Henri begon later in zijn carrière de kleurentheorieën van Hardesty Maratta te verkennen. Zijn portret uit 1916 van socialite Gertrude Vanderbilt Whitney, oprichter van het Museum of American Art, toont de nieuwe, bijna opzichtige stijl die hij aannam.
In november 1928, toen hij terugkeerde naar de Verenigde Staten na een bezoek aan zijn Ierse huis, werd Henri ziek. Hij werd de komende maanden steeds zwakker. In het voorjaar van 1929 noemde de Arts Council of New York Robert Henri een van de top drie levende Amerikaanse kunstenaars. Hij stierf enkele maanden later in juli 1929.
Legacy
Robert Henri bleef het grootste deel van zijn carrière vasthouden aan een specifieke stijl van realisme in zijn schilderkunst, en moedigde en vocht voor artistieke vrijheid onder werkende kunstenaars.
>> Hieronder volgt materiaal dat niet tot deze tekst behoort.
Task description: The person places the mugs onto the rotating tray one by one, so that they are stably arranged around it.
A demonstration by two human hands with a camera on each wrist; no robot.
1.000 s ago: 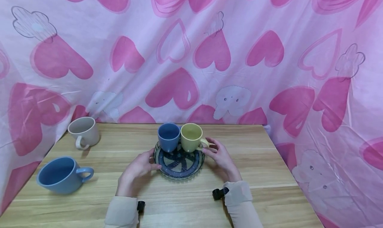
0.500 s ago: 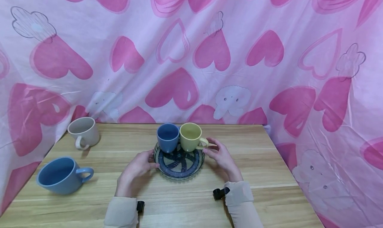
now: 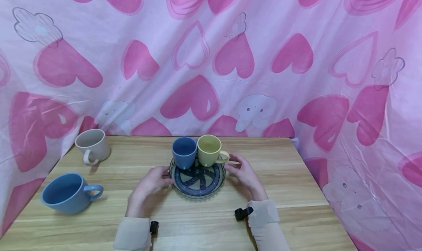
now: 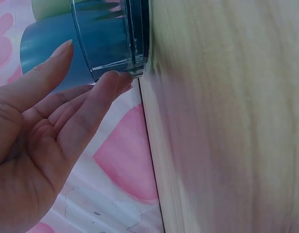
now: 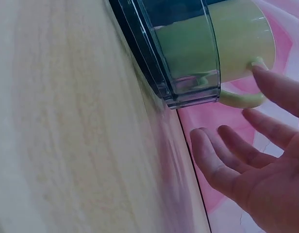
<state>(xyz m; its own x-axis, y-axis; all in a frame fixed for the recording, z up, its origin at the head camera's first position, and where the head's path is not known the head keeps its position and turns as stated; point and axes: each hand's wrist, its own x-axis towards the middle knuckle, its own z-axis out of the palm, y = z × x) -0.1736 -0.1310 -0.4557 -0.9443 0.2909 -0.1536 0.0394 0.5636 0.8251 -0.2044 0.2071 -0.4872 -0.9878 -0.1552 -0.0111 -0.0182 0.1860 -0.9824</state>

Hij minachtte de starheid van academische kunst en ondersteunde een meer open en egalitaire benadering van tentoonstellingen.
Misschien is Henri's belangrijkste erfenis zijn onderwijs en invloed op zijn studenten. De afgelopen jaren werd hij vooral erkend voor zijn omhelzing van vrouwen als kunstenaars in een tijd waarin velen in de kunstwereld ze niet serieus namen.
Bron
- Perlman, Bennard B. Robert Henri: zijn leven en kunst. Dover Publications, 1991.